What you should do
Only certain lines below are wanted: those starting at the line containing "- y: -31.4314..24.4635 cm" and ending at the line containing "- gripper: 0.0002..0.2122", both included, each retyped exactly.

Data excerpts
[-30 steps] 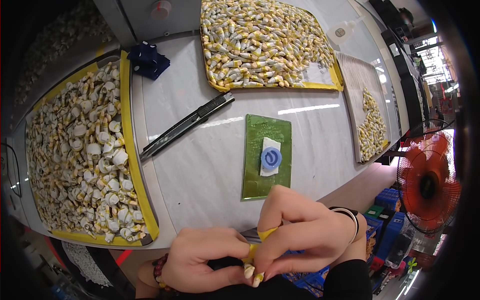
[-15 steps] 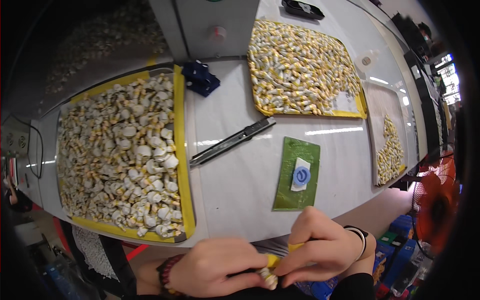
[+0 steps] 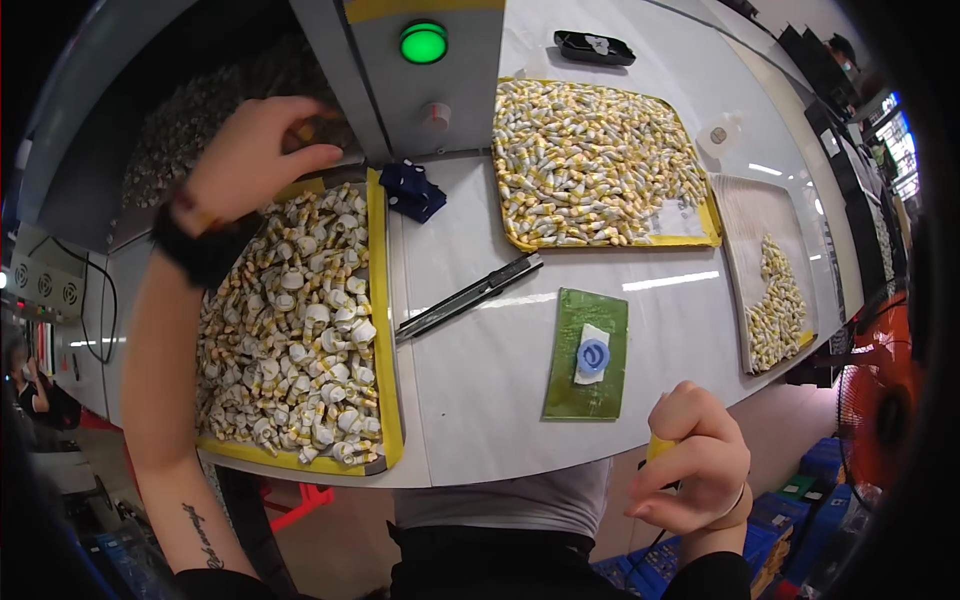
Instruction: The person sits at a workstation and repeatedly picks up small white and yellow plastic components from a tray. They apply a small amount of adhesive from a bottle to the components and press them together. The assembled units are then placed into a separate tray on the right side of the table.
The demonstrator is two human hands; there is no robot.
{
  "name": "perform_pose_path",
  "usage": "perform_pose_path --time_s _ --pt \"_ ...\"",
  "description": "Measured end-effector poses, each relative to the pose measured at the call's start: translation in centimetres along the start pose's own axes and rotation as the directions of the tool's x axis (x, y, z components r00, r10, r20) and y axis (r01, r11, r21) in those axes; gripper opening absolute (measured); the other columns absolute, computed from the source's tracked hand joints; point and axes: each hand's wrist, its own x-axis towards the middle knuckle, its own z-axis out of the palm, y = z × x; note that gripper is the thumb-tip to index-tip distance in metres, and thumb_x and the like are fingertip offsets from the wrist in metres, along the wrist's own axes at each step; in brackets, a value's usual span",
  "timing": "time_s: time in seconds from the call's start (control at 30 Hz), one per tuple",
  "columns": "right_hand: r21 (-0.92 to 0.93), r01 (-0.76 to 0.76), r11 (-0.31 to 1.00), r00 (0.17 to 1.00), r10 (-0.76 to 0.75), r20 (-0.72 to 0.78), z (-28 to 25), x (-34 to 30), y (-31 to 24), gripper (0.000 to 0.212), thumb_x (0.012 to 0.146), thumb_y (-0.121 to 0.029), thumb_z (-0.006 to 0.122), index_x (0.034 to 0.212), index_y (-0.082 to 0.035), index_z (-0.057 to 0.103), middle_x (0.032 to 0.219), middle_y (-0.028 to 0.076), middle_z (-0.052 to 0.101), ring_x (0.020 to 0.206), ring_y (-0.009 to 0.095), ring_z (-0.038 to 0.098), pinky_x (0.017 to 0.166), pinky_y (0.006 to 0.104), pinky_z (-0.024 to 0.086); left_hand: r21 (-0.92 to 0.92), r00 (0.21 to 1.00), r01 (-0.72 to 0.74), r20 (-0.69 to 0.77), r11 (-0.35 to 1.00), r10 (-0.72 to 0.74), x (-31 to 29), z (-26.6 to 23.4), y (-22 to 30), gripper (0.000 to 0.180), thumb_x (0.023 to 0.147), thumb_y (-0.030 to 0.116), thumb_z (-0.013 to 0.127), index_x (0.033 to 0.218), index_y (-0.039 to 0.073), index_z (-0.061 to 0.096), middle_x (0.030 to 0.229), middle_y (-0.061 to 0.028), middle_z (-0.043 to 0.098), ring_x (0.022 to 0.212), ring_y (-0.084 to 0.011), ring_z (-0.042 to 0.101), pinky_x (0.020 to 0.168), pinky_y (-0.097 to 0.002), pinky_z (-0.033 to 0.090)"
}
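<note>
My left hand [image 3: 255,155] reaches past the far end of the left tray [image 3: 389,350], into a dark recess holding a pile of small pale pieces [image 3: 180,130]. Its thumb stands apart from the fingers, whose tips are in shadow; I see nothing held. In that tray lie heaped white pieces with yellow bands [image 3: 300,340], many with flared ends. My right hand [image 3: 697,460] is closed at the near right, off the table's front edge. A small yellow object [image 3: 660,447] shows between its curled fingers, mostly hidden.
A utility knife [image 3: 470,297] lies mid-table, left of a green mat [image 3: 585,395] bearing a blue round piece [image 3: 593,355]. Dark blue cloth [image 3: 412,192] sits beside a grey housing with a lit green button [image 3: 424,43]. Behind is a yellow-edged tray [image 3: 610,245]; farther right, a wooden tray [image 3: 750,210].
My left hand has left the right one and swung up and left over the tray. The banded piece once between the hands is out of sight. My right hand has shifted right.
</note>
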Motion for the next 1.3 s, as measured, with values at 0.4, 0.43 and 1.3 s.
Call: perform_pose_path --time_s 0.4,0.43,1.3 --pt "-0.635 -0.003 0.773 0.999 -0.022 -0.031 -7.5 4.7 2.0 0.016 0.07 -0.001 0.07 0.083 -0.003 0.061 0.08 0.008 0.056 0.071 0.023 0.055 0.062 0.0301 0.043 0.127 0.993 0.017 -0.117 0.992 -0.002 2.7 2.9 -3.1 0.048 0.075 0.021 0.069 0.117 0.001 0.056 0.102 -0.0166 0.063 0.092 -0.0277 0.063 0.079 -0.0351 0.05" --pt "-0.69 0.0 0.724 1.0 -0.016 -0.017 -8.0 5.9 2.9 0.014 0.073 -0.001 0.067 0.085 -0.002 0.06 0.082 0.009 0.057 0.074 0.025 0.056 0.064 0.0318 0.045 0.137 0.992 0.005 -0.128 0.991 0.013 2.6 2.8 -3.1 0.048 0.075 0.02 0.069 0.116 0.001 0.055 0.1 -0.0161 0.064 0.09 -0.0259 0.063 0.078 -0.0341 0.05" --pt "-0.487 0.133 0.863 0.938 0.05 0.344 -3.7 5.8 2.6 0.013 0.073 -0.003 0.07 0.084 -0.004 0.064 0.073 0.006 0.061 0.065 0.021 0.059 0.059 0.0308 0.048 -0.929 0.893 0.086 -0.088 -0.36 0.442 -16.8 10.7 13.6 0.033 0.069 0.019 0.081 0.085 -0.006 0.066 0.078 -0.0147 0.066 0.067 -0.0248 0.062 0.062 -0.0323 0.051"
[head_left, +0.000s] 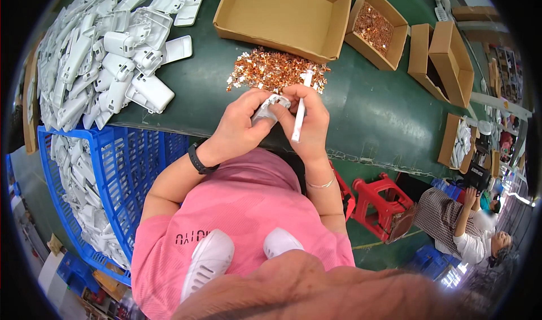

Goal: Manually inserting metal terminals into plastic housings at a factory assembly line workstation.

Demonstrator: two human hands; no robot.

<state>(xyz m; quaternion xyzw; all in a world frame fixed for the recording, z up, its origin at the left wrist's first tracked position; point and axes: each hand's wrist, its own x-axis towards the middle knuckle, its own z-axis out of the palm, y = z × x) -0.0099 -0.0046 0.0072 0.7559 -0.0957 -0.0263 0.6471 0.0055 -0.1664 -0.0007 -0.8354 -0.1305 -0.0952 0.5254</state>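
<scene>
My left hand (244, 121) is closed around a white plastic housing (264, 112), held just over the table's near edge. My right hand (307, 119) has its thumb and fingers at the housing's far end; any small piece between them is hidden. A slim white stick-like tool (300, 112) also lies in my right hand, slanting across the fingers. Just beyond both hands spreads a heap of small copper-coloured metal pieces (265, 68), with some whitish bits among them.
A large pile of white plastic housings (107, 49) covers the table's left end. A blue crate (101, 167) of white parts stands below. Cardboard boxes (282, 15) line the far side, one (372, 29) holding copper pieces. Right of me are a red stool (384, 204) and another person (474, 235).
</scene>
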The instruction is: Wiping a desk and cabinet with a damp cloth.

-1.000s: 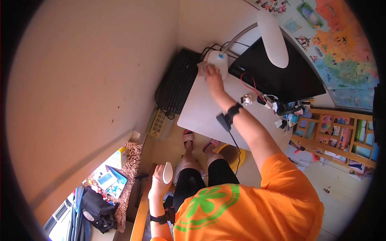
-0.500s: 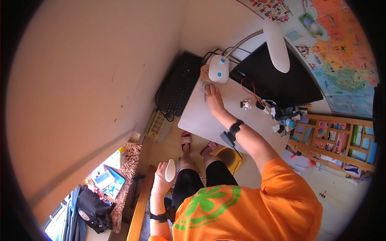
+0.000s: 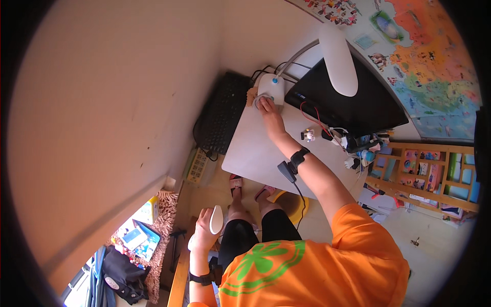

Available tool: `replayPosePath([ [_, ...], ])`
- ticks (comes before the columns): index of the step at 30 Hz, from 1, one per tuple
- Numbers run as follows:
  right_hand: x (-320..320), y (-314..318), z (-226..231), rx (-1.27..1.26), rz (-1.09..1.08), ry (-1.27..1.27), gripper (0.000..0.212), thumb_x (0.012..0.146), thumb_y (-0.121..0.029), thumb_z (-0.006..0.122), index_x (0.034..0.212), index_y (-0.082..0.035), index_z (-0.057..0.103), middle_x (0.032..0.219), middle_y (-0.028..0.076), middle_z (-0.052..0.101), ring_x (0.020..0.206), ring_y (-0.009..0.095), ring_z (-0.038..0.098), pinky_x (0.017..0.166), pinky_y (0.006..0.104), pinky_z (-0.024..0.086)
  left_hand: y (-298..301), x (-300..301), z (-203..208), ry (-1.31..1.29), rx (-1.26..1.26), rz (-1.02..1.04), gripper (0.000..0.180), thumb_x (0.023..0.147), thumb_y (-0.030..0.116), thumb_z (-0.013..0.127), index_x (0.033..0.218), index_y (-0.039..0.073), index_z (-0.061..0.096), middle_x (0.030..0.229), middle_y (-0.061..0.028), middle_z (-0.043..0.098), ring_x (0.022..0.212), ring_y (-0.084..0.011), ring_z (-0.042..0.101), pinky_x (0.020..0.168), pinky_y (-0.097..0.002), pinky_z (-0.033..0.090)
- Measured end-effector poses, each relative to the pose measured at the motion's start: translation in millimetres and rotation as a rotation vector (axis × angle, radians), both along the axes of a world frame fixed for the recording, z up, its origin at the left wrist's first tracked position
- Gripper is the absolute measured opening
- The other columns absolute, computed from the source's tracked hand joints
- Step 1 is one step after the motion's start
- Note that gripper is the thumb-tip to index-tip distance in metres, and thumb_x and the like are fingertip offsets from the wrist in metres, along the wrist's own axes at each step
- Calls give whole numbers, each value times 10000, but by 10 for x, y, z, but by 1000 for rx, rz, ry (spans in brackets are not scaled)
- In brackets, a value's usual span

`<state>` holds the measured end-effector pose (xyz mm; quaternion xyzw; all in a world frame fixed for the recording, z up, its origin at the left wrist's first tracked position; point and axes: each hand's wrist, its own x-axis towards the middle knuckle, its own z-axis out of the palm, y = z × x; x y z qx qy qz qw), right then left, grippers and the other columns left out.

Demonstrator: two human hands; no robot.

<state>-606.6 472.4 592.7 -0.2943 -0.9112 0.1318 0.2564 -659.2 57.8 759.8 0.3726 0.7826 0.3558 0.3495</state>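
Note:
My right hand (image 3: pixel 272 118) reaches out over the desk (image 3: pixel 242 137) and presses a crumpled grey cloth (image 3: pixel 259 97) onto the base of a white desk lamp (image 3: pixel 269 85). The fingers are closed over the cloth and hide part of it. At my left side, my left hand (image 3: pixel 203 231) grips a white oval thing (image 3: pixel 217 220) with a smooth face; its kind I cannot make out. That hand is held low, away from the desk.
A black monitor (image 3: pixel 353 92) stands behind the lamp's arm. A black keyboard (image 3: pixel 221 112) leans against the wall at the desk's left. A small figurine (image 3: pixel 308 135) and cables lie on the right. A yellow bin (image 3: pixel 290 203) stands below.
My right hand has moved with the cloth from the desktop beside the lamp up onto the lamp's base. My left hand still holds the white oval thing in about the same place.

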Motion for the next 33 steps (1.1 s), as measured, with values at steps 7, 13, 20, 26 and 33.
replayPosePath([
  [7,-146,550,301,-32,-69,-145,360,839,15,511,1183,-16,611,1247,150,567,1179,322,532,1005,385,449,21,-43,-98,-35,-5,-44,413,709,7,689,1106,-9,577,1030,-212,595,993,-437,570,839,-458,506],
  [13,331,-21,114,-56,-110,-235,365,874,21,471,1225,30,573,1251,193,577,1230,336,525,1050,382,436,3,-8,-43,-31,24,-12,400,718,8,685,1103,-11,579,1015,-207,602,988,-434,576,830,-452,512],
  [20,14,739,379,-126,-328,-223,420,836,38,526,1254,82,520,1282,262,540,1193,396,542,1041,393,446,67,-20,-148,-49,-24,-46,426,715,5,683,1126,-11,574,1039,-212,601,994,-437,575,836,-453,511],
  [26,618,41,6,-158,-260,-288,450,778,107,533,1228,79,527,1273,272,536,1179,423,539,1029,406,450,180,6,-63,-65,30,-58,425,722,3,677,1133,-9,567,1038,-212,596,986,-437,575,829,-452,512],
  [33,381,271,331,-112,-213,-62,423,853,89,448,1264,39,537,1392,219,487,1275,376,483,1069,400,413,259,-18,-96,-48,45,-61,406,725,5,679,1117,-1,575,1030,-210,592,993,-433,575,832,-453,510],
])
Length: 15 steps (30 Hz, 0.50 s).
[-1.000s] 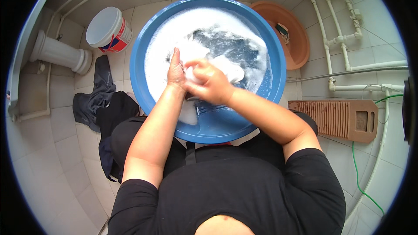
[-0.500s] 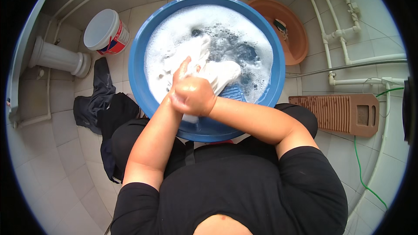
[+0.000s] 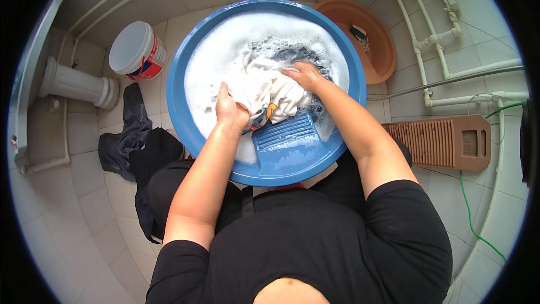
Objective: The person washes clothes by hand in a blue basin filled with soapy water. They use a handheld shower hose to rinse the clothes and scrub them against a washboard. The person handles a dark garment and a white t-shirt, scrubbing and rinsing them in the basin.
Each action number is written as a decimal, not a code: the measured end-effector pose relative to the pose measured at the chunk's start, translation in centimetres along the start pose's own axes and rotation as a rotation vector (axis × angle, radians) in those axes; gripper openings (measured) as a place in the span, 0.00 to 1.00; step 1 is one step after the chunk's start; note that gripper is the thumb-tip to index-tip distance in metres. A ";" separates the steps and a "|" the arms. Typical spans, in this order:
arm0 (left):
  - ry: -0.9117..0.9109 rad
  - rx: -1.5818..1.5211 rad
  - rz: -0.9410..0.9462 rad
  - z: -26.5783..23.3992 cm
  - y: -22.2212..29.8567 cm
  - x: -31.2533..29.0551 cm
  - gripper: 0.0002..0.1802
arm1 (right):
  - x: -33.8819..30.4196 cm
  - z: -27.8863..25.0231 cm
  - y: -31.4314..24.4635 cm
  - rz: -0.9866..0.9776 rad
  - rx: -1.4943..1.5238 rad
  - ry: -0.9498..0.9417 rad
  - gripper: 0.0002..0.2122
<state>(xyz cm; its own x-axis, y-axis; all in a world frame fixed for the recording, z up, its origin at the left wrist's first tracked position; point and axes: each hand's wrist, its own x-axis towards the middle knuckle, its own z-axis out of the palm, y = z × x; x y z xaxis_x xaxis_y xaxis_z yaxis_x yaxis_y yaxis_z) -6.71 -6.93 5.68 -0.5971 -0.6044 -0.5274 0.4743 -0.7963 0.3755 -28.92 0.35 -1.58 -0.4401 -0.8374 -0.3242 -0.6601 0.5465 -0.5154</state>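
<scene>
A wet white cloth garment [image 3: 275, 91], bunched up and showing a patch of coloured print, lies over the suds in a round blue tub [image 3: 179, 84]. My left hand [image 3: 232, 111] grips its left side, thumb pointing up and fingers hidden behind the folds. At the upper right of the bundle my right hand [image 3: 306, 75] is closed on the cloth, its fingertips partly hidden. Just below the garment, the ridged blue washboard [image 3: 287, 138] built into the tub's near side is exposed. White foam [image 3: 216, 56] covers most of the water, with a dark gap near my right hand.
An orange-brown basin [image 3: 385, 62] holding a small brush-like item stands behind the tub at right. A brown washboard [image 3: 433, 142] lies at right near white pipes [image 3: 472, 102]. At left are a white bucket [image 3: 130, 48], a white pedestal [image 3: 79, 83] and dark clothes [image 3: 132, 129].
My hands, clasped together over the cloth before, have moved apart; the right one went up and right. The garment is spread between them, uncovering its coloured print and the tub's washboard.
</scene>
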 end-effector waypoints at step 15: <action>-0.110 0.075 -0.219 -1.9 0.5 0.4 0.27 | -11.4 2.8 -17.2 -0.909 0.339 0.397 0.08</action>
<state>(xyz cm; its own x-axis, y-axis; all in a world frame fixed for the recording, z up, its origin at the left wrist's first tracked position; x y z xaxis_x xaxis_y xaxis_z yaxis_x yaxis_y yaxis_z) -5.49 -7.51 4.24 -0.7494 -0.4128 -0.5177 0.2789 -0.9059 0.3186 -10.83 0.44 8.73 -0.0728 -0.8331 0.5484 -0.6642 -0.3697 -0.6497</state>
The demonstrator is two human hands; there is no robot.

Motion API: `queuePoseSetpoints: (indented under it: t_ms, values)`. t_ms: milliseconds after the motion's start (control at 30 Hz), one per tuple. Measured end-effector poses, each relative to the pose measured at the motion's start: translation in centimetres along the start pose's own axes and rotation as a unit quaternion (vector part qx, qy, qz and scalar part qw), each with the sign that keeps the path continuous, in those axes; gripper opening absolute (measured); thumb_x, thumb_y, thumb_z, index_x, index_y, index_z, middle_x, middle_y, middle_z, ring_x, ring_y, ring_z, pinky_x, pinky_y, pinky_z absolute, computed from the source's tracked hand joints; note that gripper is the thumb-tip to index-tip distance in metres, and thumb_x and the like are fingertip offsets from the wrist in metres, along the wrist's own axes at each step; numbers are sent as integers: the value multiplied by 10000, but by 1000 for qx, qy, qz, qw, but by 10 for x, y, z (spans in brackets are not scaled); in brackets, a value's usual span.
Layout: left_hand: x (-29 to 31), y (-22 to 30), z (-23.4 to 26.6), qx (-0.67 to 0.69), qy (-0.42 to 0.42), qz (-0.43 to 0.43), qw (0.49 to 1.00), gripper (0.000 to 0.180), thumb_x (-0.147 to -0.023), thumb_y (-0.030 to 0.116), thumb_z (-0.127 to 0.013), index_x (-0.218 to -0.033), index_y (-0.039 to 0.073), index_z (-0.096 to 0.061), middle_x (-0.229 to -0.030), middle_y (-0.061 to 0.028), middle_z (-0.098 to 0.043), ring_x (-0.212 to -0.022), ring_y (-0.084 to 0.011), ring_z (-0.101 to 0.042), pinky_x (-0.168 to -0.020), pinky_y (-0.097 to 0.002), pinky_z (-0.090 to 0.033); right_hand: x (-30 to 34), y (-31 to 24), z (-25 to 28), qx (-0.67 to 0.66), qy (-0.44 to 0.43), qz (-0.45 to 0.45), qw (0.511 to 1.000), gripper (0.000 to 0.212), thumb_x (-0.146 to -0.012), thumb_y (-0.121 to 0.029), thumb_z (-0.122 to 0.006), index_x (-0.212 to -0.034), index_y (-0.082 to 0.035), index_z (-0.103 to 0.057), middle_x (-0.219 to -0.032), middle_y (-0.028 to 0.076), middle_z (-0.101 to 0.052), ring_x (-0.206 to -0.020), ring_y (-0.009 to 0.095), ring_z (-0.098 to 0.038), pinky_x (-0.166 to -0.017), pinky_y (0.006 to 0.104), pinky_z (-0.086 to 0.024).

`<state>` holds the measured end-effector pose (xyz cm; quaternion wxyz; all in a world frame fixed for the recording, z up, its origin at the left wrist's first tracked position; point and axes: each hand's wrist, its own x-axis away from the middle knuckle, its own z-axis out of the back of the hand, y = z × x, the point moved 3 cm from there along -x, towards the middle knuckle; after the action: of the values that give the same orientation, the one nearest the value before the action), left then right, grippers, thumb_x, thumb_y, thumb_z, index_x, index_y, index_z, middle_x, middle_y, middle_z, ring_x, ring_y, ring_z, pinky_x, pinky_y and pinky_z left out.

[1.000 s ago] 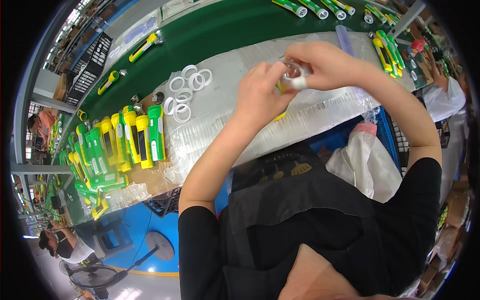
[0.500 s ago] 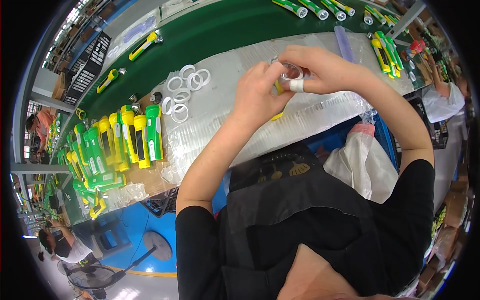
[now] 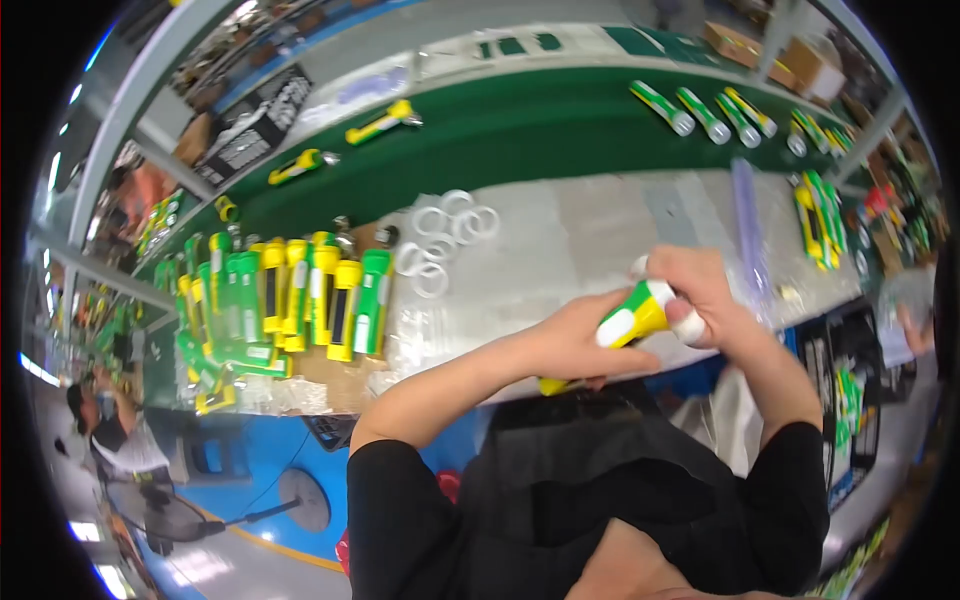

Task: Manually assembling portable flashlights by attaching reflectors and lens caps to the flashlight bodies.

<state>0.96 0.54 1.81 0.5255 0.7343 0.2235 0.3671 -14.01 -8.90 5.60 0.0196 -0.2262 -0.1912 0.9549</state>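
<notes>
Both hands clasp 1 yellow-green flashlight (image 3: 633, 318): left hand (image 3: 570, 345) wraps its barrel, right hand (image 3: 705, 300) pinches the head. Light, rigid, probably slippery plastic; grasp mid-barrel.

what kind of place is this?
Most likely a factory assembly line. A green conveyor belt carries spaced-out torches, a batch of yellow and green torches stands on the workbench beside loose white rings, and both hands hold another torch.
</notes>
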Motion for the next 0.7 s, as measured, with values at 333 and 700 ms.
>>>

Response to this exercise
  - y: -31.4314..24.4635 cm
  - rz: -0.9866..0.9776 rad
  - rx: -1.4943..1.5238 rad
  - ry: -0.9498..0.9417 rad
  - gripper: 0.0002..0.2122

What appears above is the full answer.